U.N. Inspectors In Iraq May Meet Up With .... American Troops!
by DEBKAfile
17 September 2002
Iraqs offer to unconditionally re-admit the UN arms inspectors thrown out four years ago has forged cracks in the UN Security Council, but not deflected the Bush administrations determination to remove the regime the US president called barbaric when he addressed a fund-raiser in Nashville, Tennessee, Tuesday, September 17. Taunting the world body, he said: It is time to decide if it is a united nations or a league of nations; a force for peace or a debating society.
In New York, meanwhile,US secretary of state Colin Powell and Russian foreign
minister Igor Ivanov glared at each other across the circular Security Council
table. Powell demanded a new resolution to lay out in full the conditions for
the inspectors return and force Iraq to comply with the promises it has
broken in 11 years, or face the consequences; Ivanov dismissed the need for
any more resolutions, urging the council to focus on getting the arms inspectors
back into Iraq as soon as possible.
Moscows posture means Washington will have a rough ride to UN endorsement
of military action and may not make it, throwing the president back on
his earlier statement to the world body that, if necessary, America would go
it alone. Some of the waverers were impressed enough then to begin to form up
behind Washington. Saudi Arabia explicitly consented to the use of its bases
for a UN-mandated attack on Baghdad, a notable gesture given that the Saudis
spoke also for Egypt. France, the leading European waverer, might also have
come aboard.
However, Baghdads inspectors exercise has yanked all three
back, a calculated outcome, because Saddam is loath to lose them to the American
side. For Saddam, it is not just a matter of blunting the American military
threat, but a case of preparing his fences for when the Americans get him in
a tight corner. He is saving those allies for that moment, counting on them
to negotiate terms for extricating him and his family.

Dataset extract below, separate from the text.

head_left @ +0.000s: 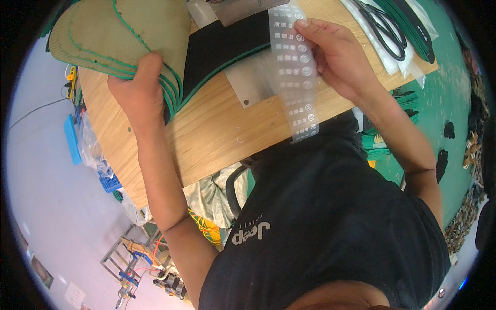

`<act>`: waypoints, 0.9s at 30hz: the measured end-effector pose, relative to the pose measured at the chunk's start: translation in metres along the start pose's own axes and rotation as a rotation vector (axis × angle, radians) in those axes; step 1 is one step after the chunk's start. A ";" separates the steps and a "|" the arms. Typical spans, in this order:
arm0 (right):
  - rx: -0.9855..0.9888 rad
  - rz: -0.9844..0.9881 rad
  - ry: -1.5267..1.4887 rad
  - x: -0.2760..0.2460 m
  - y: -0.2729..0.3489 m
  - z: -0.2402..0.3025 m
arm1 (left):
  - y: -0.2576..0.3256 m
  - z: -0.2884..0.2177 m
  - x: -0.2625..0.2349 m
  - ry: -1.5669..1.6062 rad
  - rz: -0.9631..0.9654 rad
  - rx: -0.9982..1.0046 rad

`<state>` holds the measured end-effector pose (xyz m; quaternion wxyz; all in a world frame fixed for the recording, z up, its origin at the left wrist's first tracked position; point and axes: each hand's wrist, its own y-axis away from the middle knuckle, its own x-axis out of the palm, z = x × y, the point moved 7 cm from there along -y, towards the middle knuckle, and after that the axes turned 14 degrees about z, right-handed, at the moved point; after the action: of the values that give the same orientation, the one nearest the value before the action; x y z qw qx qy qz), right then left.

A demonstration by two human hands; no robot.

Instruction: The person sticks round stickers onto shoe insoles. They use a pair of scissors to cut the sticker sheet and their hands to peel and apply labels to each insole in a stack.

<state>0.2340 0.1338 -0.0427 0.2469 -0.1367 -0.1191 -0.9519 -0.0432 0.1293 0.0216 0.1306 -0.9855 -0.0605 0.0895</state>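
My left hand (138, 88) is closed around a stack of flat pads (124, 31) with tan textured undersides and green edges, thumb on top and fingers hidden beneath. The stack is fanned and folded back. Below it, a black pad face (227, 46) with a green edge runs right under a metal machine part (248, 9). My right hand (336, 51) pinches a long clear film strip (294, 77) with rows of white printed marks. The strip crosses the black pad's right end and hangs over the table's front edge. A thin metal plate (248, 85) shows beneath the pad and film.
The wooden table (206, 150) spans the middle. Black-handled scissors (385, 31) rest on white plastic bags at the far right, beside more green-edged black pads (413, 31). A blue basket (109, 182) and plastic bags (90, 144) are past the left edge. Green flooring (439, 98) lies at right.
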 end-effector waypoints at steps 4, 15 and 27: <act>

Notwithstanding the poor psychological profiles often painted for him, Saddam
Hussein is above all a realist. He is also deeply influenced by Muslim military
thinking which holds that, when a Muslim general runs into an unbroken wall
of resistance that he cannot overcome, it is his duty to effect a tactical retreat.
At the first crack in the wall, however, he is bound to resume his attack. This
tenet explains why, after four years of fighting off the return of the arms
inspectors tooth and nail, Saddam abruptly relented. He did so when he ran into
the unbroken wall of the George Bushs determination. Meanwhile, he is
wily enough to appreciate that the palaver over conditions for the arms inspectors
to return to Iraq will give him time enough to hide his forbidden weapons and
equipment either in the country or across the border, until the heat
dies down, possibly even to Iran. When the inspectors have finished their task
or had enough, he will bring the equipment back and resume full production of
weapons of mass destruction, just as he did the moment he saw the backs of the
arms inspectors in 1998.
The Iraqi dictator has drawn what he believes are useful lessons from observing
the ways the Bush administration carries out its objectives. The US president
vowed to destroy Osama Bin Laden, al Qaeda and the Taliban. Bin Laden has dropped
out of sight, removing himself like a good Muslim general from the range of
a determined enemy, but al Qaeda and the Taliban are far from finished. In June,
Bush declared the Palestinian people deserve a new leadership in place of Arafat
and his cronies. Yet four months later, after the Israeli armed forces severely
crippled the Palestinian terror infrastructure, Arafat and his henchmen continue
to sit in state in his Ramallah government compound. Saddam therefore hopes
against hope that he too will survive the mighty American war machine if he
acts prudently.
What he has succeeded in doing by his volte face on the UN arms
inspectors is to throw in doubt UN endorsement for US military action. But even
if the security council adopts the Russian view and sends the inspectors back,
the Americans will almost certainly press ahead with the campaign they have
begun. It is clear to Washington that the Russians, like the Saudis and French,
are not seriously intent on holding the Americans back, but rather trying to
get them over a barrel on the post-war share-out of the spoils of victory. The
name of this game is oil.
So, while the haggling centers on the conditions under which an American offensive
against Baghdad is permissible, no one lifts a finger, including Saddam, to
stop US and British warplanes from destroying one by one Iraqs air force
and air defenses command and control centers an operation that DEBKAfile
first began tracking in early August and which US secretary of defense Donald
Rumsfeld confirmed on Monday September 16. The US-led air force is also systematically
wiping out the command and communications centers of Iraqs missile units
and its air fleet for delivering chemical and biological warfare materials.
These raids answer only one description: acts of
war. The same term applies to the buildup of US, British, Turkish
and Jordanian special forces in northern and western Iraq, and their advance
up to the hills overlooking the two northern oil cities of Mosul and Kirkuk.
The diplomatic fur may continue to fly, but so too will the military operations.